Rhee's performance was viewed favorably by 59 percent of residents in January 2008, with 29 percent disapproving. Now, there is a near-even split: 43 percent approve of what she's doing, and 44 percent are dissatisfied. Those with children in D.C. public schools have nearly reversed their opinion of Rhee. Two years ago, 54 percent of those parents approved of her; now, 54 percent disapprove.

Support for Rhee has eroded most dramatically among African Americans. Two years ago, 50 percent of black residents backed Rhee, while 38 percent disapproved. Now, just 28 percent approve, with 62 percent dissatisfied. The intensity of African Americans' unhappiness with Rhee's leadership has also grown. The percentage who "strongly disapprove" of her performance has doubled over this period, from 22 percent to 44 percent.
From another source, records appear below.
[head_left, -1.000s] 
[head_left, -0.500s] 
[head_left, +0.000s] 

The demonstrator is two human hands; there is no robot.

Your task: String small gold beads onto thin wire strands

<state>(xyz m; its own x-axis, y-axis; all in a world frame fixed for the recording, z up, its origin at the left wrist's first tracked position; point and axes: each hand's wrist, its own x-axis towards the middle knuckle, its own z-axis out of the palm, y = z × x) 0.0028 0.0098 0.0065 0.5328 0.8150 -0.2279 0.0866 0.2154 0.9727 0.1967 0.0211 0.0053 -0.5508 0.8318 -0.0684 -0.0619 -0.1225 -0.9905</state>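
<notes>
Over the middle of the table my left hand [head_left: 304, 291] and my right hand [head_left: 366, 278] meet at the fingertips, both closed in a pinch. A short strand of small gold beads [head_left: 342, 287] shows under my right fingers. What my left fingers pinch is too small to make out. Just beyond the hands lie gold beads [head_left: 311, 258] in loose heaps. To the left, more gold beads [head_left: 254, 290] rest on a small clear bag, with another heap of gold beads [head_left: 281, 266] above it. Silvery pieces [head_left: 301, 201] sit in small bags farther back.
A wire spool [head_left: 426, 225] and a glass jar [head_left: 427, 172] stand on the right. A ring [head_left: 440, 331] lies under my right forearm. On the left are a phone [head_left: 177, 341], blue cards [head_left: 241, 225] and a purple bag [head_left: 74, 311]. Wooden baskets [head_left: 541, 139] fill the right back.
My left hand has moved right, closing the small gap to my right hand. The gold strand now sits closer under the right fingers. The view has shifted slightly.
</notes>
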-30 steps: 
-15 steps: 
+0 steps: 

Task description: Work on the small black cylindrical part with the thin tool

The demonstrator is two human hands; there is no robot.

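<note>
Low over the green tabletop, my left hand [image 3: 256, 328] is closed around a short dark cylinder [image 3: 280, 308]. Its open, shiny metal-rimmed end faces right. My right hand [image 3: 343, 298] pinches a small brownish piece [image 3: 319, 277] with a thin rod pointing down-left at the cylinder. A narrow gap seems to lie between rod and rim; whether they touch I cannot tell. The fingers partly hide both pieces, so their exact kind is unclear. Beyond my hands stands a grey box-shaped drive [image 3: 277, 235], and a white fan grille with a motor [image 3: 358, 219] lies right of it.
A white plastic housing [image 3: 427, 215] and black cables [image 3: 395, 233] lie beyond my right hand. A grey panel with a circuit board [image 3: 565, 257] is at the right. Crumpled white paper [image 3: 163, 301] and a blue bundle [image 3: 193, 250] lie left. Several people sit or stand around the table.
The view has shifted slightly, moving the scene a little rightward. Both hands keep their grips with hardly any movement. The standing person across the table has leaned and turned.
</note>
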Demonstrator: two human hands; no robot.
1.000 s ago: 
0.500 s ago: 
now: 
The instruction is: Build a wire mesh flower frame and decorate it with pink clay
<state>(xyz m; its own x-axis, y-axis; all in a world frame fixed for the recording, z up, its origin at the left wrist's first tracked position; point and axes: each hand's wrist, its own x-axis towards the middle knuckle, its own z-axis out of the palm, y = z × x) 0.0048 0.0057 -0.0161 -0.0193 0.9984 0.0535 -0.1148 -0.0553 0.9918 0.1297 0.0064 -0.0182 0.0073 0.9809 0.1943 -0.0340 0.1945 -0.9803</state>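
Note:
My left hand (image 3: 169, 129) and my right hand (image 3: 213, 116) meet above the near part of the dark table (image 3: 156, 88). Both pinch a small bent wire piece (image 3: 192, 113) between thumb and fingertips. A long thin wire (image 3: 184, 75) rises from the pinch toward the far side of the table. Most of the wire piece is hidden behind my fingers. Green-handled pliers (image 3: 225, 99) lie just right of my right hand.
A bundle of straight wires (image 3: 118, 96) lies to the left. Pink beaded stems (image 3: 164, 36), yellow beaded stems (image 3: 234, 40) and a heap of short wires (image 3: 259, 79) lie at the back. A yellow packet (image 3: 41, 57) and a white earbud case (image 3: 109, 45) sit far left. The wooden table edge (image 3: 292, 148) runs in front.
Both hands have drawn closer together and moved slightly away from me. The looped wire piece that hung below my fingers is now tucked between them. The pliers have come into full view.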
Yet as residents grow less supportive of Fenty's designated change agent for the schools, they still approve of some of the changes. The proportion of parents in the city who see violence or crime in schools as a "big problem" has declined from 78 to 65 percent. Those with children in public schools are more favorable, with 57 percent calling it a big problem. The quality and availability of books and other instructional materials is viewed as less of a major problem by all parents, dropping from 67 percent to 48 percent.

In follow-up interviews, parents aimed some of their frustration with the system at Rhee.

Keisha Warner, 40, who lives in the Michigan Park community of Ward 5, said she was especially concerned about the city's struggling neighborhood high schools. Her daughter attends seventh grade at a Landover parochial school, Warner said, and unless she can enroll her in one of the city's specialty high schools, where admission is by application only, there isn't much of a future for her in the city's public system.

"The expectation is for my daughter to go to college," Warner said. "Unless she goes to Banneker or School Without Walls or even Wilson, I don't know how prepared she'd be," Warner said.

The poll results underscore how closely Fenty and Rhee are linked in public perceptions and how much of the mayor's political future might be staked on the chancellor's success in turning around the school system. Fenty's approval rating has dropped 30 points to 42 percent since 2008. During the same period, the proportion of residents who say he has done a "good" or "excellent" job in improving schools has declined from 52 to 42 percent. The segment of residents evaluating his school performance as "poor" has grown from 18 to 24 percent.